La communication ne peut plus être considérée comme une fonction périphérique de l’entreprise. Elle touche désormais à la réputation, à la confiance, à la compétitivité et, plus largement, à la capacité d’une organisation à créer de la valeur. C’est autour de cette conviction que Didier Acouetey a pris part, le 17 septembre 2026 à Abidjan, à la 13e édition des ASCOM, organisée au CRRAE-UMOA autour du thème « Communicants et entreprises : bâtir ensemble la performance ».
Invité comme Keynote Speaker de cette édition, il a consacré la conférence inaugurale à une question essentielle pour les entreprises africaines : comment construire une relation plus stratégique entre les dirigeants et les professionnels de la communication afin que celle-ci contribue réellement à la performance des organisations ?
Pendant longtemps, la communication a souvent été réduite à une question d’image ou de visibilité. Or, dans des économies en transformation rapide, elle doit pouvoir contribuer à des objectifs beaucoup plus larges.
La performance d’une entreprise ne se mesure pas uniquement à ses résultats financiers. Elle se construit également à travers sa réputation, sa capacité à créer la confiance, à développer des partenariats, à attirer des talents et à construire des relations durables avec son environnement.
13e édition des ASCOM : les PME doivent aussi être au cœur de cette réflexion
Cette question est particulièrement importante lorsqu’on parle des PME africaines. Elles constituent une composante essentielle de nos économies et jouent un rôle déterminant dans la création d’emplois et de valeur. Pourtant, leur accès aux outils et aux expertises de communication reste souvent limité.

Il faut donc rapprocher davantage les professionnels de la communication des réalités économiques des PME et leur permettre de comprendre leurs marchés, leurs contraintes et leurs ambitions.

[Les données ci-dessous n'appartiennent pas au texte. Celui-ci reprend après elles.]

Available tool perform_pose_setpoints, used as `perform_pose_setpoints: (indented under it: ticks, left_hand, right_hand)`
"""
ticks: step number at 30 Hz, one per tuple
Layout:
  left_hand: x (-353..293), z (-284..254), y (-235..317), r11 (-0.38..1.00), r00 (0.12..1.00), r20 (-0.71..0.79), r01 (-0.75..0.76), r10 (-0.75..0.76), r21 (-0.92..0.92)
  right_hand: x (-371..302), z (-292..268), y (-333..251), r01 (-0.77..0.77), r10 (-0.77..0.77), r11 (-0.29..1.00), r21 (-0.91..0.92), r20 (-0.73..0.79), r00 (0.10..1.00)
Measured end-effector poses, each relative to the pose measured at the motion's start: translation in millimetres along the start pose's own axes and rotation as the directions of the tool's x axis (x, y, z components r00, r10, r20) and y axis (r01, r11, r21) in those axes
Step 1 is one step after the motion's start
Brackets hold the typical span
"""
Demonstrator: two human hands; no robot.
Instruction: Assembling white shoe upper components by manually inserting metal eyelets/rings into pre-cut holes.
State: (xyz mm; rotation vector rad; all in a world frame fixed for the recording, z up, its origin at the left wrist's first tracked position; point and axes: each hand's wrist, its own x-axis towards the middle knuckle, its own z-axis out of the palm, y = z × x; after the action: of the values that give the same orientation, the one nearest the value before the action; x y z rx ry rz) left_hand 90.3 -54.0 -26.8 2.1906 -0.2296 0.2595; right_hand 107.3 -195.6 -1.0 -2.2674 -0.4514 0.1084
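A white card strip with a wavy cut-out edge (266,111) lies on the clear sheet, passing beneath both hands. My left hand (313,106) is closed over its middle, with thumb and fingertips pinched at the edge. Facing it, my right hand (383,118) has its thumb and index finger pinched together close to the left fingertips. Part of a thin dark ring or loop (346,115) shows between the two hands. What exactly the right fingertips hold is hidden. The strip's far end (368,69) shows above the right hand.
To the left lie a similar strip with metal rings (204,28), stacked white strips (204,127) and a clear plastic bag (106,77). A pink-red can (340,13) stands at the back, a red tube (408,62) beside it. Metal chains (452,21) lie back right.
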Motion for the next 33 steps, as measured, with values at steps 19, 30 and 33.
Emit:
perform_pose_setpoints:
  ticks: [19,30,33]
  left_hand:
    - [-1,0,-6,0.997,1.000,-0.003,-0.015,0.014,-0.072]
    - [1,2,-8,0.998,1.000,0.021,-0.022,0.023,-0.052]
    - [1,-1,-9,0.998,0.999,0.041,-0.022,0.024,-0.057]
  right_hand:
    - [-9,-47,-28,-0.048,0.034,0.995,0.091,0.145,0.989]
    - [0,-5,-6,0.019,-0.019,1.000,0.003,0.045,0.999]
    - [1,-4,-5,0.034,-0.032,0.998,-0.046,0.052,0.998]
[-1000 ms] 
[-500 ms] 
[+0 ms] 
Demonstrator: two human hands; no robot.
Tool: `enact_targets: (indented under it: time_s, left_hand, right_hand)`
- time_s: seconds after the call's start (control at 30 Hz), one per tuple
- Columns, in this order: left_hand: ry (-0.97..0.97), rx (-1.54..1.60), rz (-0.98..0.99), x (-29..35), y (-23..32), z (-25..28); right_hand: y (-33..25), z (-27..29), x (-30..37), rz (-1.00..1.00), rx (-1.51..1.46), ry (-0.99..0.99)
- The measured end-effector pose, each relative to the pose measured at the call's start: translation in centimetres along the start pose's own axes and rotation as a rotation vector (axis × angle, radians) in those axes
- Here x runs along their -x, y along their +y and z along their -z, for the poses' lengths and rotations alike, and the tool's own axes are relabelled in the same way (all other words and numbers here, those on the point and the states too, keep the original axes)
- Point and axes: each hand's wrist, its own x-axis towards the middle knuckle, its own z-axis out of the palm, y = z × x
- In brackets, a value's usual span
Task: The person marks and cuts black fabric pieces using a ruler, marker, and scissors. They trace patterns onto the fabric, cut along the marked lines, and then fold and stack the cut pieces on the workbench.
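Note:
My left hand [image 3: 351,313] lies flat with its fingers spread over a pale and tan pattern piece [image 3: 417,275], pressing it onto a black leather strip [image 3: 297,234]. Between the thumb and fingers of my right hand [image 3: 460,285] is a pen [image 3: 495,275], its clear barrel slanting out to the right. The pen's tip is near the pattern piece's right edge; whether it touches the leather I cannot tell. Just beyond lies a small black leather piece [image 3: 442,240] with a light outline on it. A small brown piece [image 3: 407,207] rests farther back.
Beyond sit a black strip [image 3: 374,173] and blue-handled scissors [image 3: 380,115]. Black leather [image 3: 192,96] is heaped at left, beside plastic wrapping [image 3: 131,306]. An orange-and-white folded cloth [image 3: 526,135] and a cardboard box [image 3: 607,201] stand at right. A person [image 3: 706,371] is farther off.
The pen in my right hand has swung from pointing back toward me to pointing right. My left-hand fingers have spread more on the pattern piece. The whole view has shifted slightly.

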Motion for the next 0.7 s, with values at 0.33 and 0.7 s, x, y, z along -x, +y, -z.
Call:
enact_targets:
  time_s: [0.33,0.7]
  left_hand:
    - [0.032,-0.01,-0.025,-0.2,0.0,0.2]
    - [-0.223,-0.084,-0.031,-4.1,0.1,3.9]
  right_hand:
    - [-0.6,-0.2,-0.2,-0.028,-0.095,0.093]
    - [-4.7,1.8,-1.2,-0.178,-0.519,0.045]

La croissance de l’Afrique passera aussi par la capacité de ses PME à mieux se faire connaître, à mieux valoriser leur offre et à accéder à de nouveaux marchés.
Le numérique offre aujourd’hui des possibilités considérables. Les réseaux sociaux, la vidéo, le commerce électronique, la data et l’intelligence artificielle permettent à de petites entreprises d’accéder à des outils qui étaient autrefois réservés aux grandes organisations.
Mais l’enjeu n’est pas simplement de communiquer davantage. Il est de communiquer avec justesse, en fonction d’un objectif précis et d’un public clairement identifié.
Construire aussi le récit des entreprises africaines
Les échanges au cours de cette 13e édition des ASCOM ont également permis de revenir sur une autre question fondamentale : le récit que les entreprises africaines construisent autour d’elles-mêmes.
Notre continent dispose d’un patrimoine culturel, historique et humain considérable. Les traditions, les histoires, les proverbes et les figures de la transmission orale constituent une matière riche pour construire des récits de marques ancrés dans nos réalités.
À l’heure où l’intelligence artificielle transforme profondément les métiers de la communication, cette capacité à produire des récits authentiques devient encore plus importante.
La technologie peut accélérer la production de contenus. Elle ne remplacera pas la nécessité de savoir quoi raconter, pourquoi le raconter et quelle vision porter.
13e édition des ASCOM ; une distinction qui vient clôturer cette participation

La journée s’est achevée par les ASCOM Awards, qui ont distingué une quarantaine d’entreprises, institutions, agences, médias, professionnels, personnalités et talents. Didier Acouetey a eu l’honneur de recevoir un trophée au cours de cette cérémonie.
« Au-delà de la distinction personnelle, je retiens surtout ce que représentent les ASCOM après 19 années d’existence : un espace où les professionnels, les entreprises et les acteurs qui font évoluer la communication en Afrique peuvent se rencontrer, partager leurs expériences et réfléchir aux transformations de leur secteur », a-t-il déclaré.
Cette édition aura également permis de mesurer à quel point les frontières du métier ont changé. Communication digitale, influence, création de contenus, data, podcast, intelligence artificielle et nouveaux métiers redessinent aujourd’hui l’écosystème.
Les ASCOM ont déjà annoncé leur prochaine édition, qui devrait notamment mettre l’accent sur le Country Branding et le Soft Power, avec la question du rayonnement des pays africains.
La communication africaine doit désormais faire plus que raconter ce que nous sommes. Elle doit aussi contribuer à faire comprendre ce que nos entreprises créent, ce que nos économies construisent et où notre continent veut aller.